Page 33 of Her Highland Tutor


Font Size:

A door crashed, and the sound of feet was hurrying their way.

While Belle was frozen in place, Henry snapped back to his side of the table. His head hit the boards again, and his spine collided with the rim of his chair, but he felt no pain. His mind was wholly and entirely fixed upon that one sensation.

What it had felt like to have his lips brush hers, to have velvet meet silk.

That one brush of heaven that had been far, far too slight.

Belle's lips still tingled even after she had gone to bed that night.

At twenty years of age, some might have expected her to be more experienced in the ways of romance. That some village boy should have claimed her interest one summer or at least held her hand. Nothing of the sort, however, had ever happened to her. Perhaps because she was too interested in playing in the fields with the animals or wading in the stream. She hadn't the time to dress prettily or weave flowers into her hair like the other girls. Perhaps it was the time she spent helping her mother? Or the sheer fact that she was not pretty enough for the boys to be interested?

Belle had never really thought upon the oddity with any great time.

Now, however, she thought about it a lot.

Just what had made her so detached from the boys in the village? Why had she never caught any of them glancing her way? And why, therefore, had Henry looked at her as he did beneath the table at dinner?

Burrowing further beneath the bedsheets, Belle drew her hand up to her chest. She stroked the folds of the handkerchief now wrapped around her finger.

What was different about Henry to suppose that he would look at her like that? In the way a man looked at a woman?

Even in her innocence, something in Belle's core being had recognized the way that Henry was staring. It had noticed the heat and responded to its urging. With every inch of space he had disintegrated, leaning closer to her, she had felt an unfurling sensation in her lower belly. A tremble that had run down her back and a quiver that shook through her middle. The heat from his hand had warmed her through, the gentleness of his touch only begging her to seek more. She had snuggled into that touch as if she were a cat looking to be petted, and he had not been disgusted.

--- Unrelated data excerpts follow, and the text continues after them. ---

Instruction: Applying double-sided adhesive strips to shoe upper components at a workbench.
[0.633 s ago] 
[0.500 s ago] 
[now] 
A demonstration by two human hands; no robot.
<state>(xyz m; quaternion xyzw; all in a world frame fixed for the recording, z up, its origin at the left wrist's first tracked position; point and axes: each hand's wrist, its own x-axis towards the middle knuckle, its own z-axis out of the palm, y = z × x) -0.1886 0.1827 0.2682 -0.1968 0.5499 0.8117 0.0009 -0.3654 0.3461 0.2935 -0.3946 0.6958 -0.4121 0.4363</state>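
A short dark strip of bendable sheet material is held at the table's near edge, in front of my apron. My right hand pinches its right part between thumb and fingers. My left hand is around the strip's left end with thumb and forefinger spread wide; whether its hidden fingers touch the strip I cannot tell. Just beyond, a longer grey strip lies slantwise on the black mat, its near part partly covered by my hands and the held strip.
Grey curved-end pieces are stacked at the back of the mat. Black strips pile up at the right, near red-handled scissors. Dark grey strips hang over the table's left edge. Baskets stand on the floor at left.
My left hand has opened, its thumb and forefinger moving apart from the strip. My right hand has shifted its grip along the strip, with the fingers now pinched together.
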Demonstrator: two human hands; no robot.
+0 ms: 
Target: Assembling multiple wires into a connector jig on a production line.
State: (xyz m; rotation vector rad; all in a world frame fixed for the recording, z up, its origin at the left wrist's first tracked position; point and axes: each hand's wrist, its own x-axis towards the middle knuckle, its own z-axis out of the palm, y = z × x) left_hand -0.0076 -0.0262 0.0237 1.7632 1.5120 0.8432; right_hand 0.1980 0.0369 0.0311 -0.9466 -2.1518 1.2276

The harsh words that had led them to that moment were all but forgotten, whisked away in the untapped passion of what followed. Belle could no more summon those hurt feelings than she could summon sleep.

Surrendering to her daydreams, Belle flopped onto her side and rearranged the blankets. She punched the pillow beneath her head into a better shape and looked out the open window to the starry sky beyond. The moon was bright but somewhere beyond its frame. She had its light but not the glowing orb itself.

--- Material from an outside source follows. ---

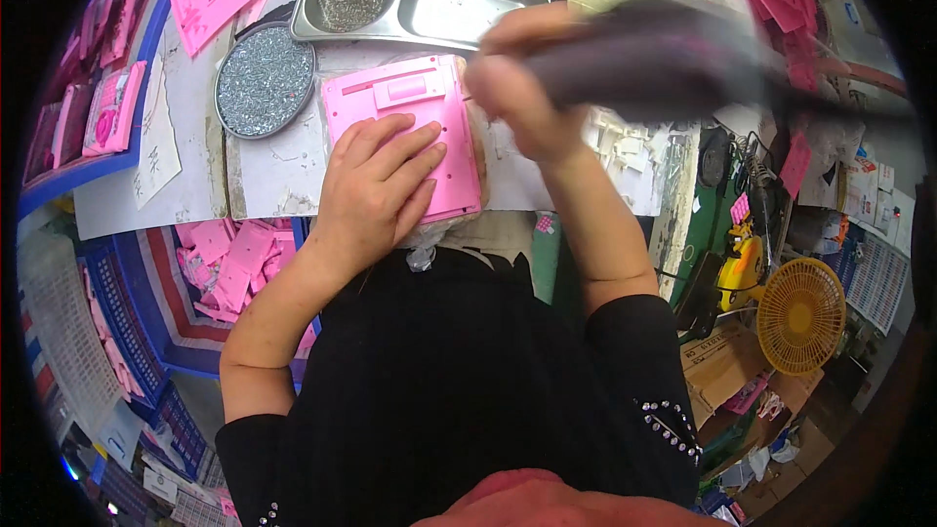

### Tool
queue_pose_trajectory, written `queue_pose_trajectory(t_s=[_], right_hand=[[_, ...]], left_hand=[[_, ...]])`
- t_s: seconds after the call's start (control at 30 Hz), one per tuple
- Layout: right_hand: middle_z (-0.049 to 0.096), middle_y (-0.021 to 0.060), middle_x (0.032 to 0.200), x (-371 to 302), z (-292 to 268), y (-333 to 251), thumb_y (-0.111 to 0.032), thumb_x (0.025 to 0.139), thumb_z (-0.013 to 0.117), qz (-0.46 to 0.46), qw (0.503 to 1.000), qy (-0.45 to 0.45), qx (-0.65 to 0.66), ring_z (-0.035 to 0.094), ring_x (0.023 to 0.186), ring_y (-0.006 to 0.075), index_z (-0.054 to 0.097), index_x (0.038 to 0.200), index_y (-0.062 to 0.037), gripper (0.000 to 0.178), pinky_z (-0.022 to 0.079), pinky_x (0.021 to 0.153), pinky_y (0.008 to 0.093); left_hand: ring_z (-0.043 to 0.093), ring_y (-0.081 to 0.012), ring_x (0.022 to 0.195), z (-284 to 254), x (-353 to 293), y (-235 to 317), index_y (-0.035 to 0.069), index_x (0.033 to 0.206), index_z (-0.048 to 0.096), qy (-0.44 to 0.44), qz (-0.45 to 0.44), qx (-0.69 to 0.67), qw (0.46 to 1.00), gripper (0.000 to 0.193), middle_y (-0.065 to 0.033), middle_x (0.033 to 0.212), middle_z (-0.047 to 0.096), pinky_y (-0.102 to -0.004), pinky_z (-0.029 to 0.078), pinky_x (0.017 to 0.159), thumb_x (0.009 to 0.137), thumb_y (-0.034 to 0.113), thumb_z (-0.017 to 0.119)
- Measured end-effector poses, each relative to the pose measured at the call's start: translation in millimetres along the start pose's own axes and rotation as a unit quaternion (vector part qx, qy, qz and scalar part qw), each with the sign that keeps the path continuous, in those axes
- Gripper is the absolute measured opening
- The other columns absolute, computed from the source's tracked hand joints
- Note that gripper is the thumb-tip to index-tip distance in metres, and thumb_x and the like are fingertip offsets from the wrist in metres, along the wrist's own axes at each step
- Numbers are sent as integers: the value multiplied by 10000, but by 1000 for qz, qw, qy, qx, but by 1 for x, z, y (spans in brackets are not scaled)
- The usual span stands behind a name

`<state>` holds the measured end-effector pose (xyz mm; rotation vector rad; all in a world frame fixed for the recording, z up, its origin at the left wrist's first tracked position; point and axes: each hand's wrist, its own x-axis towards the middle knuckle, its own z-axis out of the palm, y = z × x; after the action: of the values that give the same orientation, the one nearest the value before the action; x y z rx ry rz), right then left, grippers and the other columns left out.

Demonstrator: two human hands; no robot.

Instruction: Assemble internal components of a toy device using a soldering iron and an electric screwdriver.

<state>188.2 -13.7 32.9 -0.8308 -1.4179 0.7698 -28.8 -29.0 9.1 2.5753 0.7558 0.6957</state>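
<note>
A pink plastic housing (455,151) lies on the workbench before me, with a raised rectangular piece and small holes in its upper face. My left hand (376,181) rests flat on it, fingers stretched out and pressing the lower left part. Above and to the right of the housing, my right hand (532,88) is wrapped round a dark electric screwdriver (654,59), smeared by motion, whose cord trails to the right. Its tip cannot be made out. Left of the housing stands a round dish (265,80) full of small silvery screws.
A metal compartment tray (415,34) with heaps of screws stands at the back. White plastic parts (625,146) lie on the right. Blue crates with pink parts (234,259) are at the left. A yellow fan (800,317) stands at the lower right.
</note>
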Motion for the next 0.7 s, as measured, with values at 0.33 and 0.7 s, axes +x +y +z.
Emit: queue_pose_trajectory(t_s=[0.33, 0.7], right_hand=[[552, 65, 645, -35, -7, -32, -112, 943, 661, 53, 996, -27, 71, 500, 494, 119, 535, 1166, -9, 276, 458, 503, 301], [516, 61, 654, -25, 1, -46, -123, 936, 636, 26, 997, -3, 77, 470, 510, 169, 512, 1260, 8, 372, 458, 526, 358]], left_hand=[[604, -290, 1179, 4, -3, -3, 69, 1147, 731, 21, 14, 13, 1000, 347, -54, 1254, 691, -466, 457, 1007, 806, 134, 728], [537, -330, 1306, -9, 36, -58, 70, 1127, 656, 23, -55, 86, 994, 358, -139, 1372, 594, -539, 358, 1121, 856, 272, 775]])
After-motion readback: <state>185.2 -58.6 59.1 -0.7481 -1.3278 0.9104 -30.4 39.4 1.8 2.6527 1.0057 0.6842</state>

That was how she felt about Henry, she realized.

That she had his light, his teachings, and his warmth. Even if he was not in the same room.

Thinking back to that first day when she had been so nervous to simply put one foot in front of the other, she remembered his promise.

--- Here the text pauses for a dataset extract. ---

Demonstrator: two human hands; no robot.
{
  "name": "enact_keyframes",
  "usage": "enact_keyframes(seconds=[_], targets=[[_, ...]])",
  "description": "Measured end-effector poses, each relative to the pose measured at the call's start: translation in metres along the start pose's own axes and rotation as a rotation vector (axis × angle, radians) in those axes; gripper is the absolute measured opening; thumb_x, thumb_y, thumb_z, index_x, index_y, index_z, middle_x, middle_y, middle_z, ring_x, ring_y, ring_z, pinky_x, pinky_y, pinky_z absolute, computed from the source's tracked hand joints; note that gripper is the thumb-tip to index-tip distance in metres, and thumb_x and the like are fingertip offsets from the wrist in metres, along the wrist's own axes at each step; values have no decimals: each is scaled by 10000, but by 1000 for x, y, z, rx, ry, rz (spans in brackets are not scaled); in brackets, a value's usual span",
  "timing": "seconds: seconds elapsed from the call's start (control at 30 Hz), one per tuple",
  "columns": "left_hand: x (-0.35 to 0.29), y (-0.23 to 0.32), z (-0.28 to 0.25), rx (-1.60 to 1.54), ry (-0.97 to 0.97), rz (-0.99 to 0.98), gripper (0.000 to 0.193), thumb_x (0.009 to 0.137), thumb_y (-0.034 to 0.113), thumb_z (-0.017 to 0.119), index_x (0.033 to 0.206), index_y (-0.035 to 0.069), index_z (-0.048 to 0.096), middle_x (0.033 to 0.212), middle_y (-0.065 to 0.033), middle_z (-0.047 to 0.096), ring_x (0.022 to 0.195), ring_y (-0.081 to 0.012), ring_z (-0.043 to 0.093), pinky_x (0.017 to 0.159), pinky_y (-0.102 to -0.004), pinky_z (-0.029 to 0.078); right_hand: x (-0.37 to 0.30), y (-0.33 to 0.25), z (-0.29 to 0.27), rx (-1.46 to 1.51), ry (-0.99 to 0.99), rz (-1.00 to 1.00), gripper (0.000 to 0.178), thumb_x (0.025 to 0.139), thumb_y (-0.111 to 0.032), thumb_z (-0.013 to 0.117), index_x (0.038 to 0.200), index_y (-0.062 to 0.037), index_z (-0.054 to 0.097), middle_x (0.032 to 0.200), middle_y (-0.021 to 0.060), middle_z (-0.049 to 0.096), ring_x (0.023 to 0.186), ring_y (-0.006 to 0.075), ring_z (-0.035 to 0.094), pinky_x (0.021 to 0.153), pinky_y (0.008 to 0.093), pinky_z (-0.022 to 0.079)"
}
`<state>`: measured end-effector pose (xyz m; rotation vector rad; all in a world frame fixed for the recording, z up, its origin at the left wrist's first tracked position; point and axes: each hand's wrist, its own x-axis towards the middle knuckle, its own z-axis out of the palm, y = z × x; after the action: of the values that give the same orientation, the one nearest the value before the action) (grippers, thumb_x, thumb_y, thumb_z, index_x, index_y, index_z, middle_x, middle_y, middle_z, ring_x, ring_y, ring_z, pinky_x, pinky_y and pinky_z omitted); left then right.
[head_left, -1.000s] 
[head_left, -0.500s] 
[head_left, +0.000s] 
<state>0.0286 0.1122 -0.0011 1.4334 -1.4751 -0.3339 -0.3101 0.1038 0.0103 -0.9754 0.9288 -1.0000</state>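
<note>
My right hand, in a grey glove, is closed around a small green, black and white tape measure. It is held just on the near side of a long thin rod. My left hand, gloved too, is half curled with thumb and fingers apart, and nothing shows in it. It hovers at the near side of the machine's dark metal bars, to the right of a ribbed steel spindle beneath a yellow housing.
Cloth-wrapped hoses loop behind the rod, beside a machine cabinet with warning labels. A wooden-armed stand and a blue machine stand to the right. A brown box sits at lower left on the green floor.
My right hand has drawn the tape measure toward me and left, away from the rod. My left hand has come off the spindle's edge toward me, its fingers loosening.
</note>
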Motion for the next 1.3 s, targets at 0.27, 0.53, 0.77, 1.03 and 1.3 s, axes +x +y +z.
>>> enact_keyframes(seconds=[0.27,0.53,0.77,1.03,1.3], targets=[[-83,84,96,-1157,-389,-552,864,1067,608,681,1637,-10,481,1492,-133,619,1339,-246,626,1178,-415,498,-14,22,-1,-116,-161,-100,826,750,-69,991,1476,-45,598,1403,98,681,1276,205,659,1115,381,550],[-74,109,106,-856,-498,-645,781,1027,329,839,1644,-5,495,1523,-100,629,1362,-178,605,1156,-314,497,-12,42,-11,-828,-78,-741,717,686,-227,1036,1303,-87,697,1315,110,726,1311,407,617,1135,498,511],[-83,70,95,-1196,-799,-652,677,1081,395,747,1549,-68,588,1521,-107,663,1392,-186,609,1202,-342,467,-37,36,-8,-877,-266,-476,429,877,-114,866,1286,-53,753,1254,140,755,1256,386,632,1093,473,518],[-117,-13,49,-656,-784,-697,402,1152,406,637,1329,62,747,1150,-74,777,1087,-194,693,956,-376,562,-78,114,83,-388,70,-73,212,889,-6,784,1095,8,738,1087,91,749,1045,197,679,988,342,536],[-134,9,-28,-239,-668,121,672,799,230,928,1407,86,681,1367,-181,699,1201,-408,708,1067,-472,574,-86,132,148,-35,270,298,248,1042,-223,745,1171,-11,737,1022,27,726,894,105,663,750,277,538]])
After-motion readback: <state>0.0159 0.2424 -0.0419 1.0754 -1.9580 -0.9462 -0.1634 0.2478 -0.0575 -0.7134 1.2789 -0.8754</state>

"I will be your anchor," he had said.

Her anchor, her moon...

Based on the stories she had been told and tales whispered by the older girls, Belle knew what to call such a feeling. She knew what it meant when you enjoyed a man's company when with him then yearned for it when apart. She knew how a girl waxing lyrical about the moon and how its light was an ever-constant was a girl that had become lost to her emotions. She knew what it meant when a man had become your first thought in the mornings and your last before slumber.

The conclusion of such feelings was obvious, even to a chaste little girl like Belle.

Simply put, she was falling in love with Henry Munro.

11

After only five days of Arabelle Fisher-Henderson being in residence, Henry felt sure that he had aged a year. One glorious, pressurized, infuriating year.

Despite all his active attempts to sway his thoughts and emotions in the opposite direction, Belle was no less on his mind now than she had been beneath that dining table two nights ago. She was with him when he was awake, she was there when he tried to sleep.

Now, however, his thoughts had turned in a determinedly romantic direction.

He pictured the estate his parents had owned, the land that was still technically in his name. It was a hundred times smaller than the Henderson castle but a thousand times larger than the shack she had lived in with her mother. He imagined the two of them there, taking down the dust sheets and raising a fire in the kitchens. He had thought over the horse traders he knew in the South, wondered what kind of animal Belle might like to own. Would she prefer something sweet and tame like a rabbit? Or wild and free like herself? On one very long night, when he had been given the privacy of complete darkness, he had even dared to think of what it might be like to truly kiss her. To be the only man that could claim that right...

Knowing that such events were impossible did not stop them from flooding his imagination and, at nearly a week since her arrival, Henry was stubbornly resentful of his own self-torture. He had taken to walking about the castle grounds just before sun-up, welcoming the biting cold as it slapped sense into his mind and chilled the tips of his fingers. It was a punishment for his own wayward thoughts but never seemed to help.

As such, on the sixth morning of Belle's presence, Henry was in a foul mood when guests arrived at the gate. Near a half-mile from the castle's front doors were a wide set of wrought iron portways.

They had been bolted every since he had arrived on the estate.